“Te pago para que
me pegues. ¡Pues no faltaba más!”.
José López Portillo, 1982
Ayer la presidenta Sheinbaum presumió que su gobierno no contrata publicidad con ciertos medios. “Hay algunos a los que no les damos. TV Azteca no recibe, Reforma tampoco, El Universal tampoco. Abiertamente lo digo”. Esta política, sin embargo, viola los “Lineamientos generales para el registro y autorización de las estrategias y programas de comunicación social”. La mandataria no puede argumentar que son producto de los gobiernos liberales que tanto odia. Se publicaron el 4 de enero de 2021 en el gobierno de López Obrador.
Los lineamientos señalan que “el otorgamiento y distribución de publicidad oficial debe realizarse bajo criterios objetivos, imparciales y transparentes que garanticen la igualdad de oportunidades”. No es el caso ahora. Los tres medios a los que no les da publicidad se cuentan entre los más importantes.
Las presiones a los medios prevalecían en los tiempos en que el PRI era el partido hegemónico. Los directores de la mayoría de los periódicos se reunían con el presidente en el “día de la libertad de prensa” para alabarlo y agradecer la “libertad” de la que gozaban. Los críticos, en cambio, eran castigados, como El Norte de Monterrey en los setenta, al que se le recortó la provisión de papel que le vendía el monopolio gubernamental PIPSA, o Proceso, al que José López Portillo le retiró la publicidad por sus críticas a la corrupción gubernamental.
El 7 de junio de 1982 López Portillo respondió a una pregunta sobre el boicot a Proceso: “¿Una empresa mercantil organizada como negocio profesional tiene derecho a que el Estado le dé publicidad para que sistemáticamente se le oponga? Esta, señores, es una relación perversa, una relación morbosa, una relación sadomasoquista que se aproxima a muchas perversidades que no menciono aquí por respeto a la audiencia.
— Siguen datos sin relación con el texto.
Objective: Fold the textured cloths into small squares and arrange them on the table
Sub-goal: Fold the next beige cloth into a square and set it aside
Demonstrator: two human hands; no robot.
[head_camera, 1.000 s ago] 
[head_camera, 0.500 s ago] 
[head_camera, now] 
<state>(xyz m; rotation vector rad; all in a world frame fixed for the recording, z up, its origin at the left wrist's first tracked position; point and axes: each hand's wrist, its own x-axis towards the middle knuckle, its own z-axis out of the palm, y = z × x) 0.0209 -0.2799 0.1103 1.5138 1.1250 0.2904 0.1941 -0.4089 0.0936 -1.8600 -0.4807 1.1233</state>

Te pago para que me pegues. ¡Pues no faltaba más!” (Carlos Monsiváis y Julio Scherer, Tiempo de saber: Prensa y poder en México”, 2003).
Sin embargo, los recursos públicos no son propiedad del gobernante. La publicidad oficial tiene como objetivo comunicar información importante sobre los asuntos de interés público. Su propósito no es comprar conciencias ni castigar a los críticos.
Ayer la presidenta se quejó una vez más de “los comentócratas, porque es tan absurdo lo que dicen que ni tiene caso estar aclarando cada cosa, pero es parte de un vínculo que tienen entre todos ellos, que no quieren al gobierno. ¿Y por qué no lo quieren? Pues porque no les damos chayote. porque nosotros no le damos dinero a un periodista, a un reportero, para que digan lo que queremos que digan”. Añadió que “hay recursos que se distribuyen en medios de comunicación a partir de sus audiencias”, pero no a los tres ya mencionados, “porque también en particular TV Azteca, pues ustedes saben que tiene que terminar de pagar sus impuestos”.
El gobierno ya no da a conocer cómo distribuye el gasto de publicidad, cosa que debería hacer, pero la información disponible sugiere que entrega dinero a los youtuberos que lo alaban, sin importar sus audiencias, y a La Jornada, que refleja sus puntos de vista. Es chayote puro. TV Azteca ha pagado los impuestos que el gobierno le ha exigido después de agotar sus recursos legales. La presidenta no explicó por qué boicotea al Reforma y El Universal, pero son periódicos reconocidos por su independencia informativa.
Sheinbaum ha adoptado las políticas del viejo PRI y en especial de López Portillo. No le preocupa violar los lineamientos de gasto en publicidad. Utiliza los recursos como arma para premiar a quienes le aplauden y castigar a quienes la critican. No es correcto.
En Sonora
Dolia Estevez ha publicado una lista de cómo el gobernador de Sonora, Arturo Durazo, repartió en 2025 la publicidad oficial. “Agitprop, del extremista español Pablo Iglesias, [es] el único chayotero extranjero con 4.5 millones de pesos”.